Show, from the entries below, every line in which "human" appears.
◇ ◇ ◇ ◇
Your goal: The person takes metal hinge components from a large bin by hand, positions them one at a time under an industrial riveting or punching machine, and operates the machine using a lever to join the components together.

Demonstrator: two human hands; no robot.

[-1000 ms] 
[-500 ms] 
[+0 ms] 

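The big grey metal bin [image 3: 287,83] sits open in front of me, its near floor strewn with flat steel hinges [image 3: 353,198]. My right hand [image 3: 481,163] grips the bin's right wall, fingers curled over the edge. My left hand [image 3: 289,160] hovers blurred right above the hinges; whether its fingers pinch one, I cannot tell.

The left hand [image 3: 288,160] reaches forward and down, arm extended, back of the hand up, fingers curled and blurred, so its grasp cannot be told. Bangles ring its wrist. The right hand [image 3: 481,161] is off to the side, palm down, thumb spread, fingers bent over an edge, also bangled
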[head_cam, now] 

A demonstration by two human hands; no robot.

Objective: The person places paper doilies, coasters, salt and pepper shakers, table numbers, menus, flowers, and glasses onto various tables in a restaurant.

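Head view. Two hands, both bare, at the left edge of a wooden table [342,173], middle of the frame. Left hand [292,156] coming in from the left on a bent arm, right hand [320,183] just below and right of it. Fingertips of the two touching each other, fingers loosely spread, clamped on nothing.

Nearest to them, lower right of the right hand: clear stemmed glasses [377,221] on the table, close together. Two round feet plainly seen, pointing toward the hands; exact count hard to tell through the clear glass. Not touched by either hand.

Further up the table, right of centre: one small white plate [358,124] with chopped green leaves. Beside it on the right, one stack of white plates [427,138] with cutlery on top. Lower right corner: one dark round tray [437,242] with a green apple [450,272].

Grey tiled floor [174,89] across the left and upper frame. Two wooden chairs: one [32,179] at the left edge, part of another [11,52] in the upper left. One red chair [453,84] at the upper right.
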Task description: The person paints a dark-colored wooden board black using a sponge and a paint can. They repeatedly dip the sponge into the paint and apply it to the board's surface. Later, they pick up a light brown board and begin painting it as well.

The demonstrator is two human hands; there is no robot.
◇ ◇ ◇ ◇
__SOLUTION__:
Demonstrator: two human hands; no robot.
A demonstration by two human hands; no robot.
The demonstrator is two human hands; there is no robot.

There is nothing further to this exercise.